#### Supplied material:

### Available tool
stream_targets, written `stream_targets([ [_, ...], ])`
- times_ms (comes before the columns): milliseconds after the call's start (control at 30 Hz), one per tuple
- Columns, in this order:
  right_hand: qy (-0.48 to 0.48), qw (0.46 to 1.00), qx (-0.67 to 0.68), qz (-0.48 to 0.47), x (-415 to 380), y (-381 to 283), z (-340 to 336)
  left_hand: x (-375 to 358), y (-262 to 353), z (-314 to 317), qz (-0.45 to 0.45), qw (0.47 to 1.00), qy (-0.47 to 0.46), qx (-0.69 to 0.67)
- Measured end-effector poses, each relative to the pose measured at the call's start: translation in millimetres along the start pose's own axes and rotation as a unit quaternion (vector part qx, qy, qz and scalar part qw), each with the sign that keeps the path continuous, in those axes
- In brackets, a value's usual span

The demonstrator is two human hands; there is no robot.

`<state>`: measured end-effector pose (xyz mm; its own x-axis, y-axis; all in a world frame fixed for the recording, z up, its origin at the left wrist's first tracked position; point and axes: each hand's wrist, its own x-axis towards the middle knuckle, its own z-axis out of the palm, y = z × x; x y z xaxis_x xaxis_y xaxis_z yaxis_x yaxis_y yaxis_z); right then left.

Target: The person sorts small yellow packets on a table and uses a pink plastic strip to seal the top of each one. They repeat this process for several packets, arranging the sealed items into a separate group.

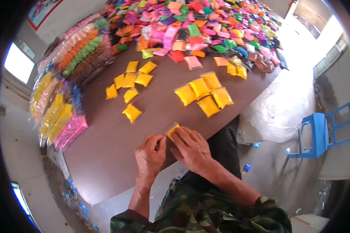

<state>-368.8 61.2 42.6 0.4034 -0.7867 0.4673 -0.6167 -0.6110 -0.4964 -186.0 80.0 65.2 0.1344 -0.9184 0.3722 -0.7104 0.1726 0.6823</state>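
A small yellow packet (172, 131) in clear plastic is at the table's near edge, partly covered by fingers. My right hand (191, 149) lies over it, its fingers closed on the packet. On the packet's left side, my left hand (151, 153) is closed in a pinch. A tiny pinkish tip shows at its fingertips, too small to name. A single yellow packet (132, 113) lies beyond my left hand. Farther back are a loose group of yellow packets (129, 80) on the left and a tighter group (200, 88) on the right.
A big heap of coloured packets (194, 31) covers the far side of the brown table (101, 155). Bagged rows of packets (81, 52) line the left edge. To the right are a large clear plastic bag (278, 110) and a blue chair (319, 134).
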Motion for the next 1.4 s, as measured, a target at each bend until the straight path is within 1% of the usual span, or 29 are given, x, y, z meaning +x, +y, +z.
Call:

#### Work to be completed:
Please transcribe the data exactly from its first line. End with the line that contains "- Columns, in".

#### Solution to this task:
### Available tool
stream_targets, written `stream_targets([ [_, ...], ])`
- times_ms (comes before the columns): milliseconds after the call's start (control at 30 Hz), one per tuple
- Columns, in this order:

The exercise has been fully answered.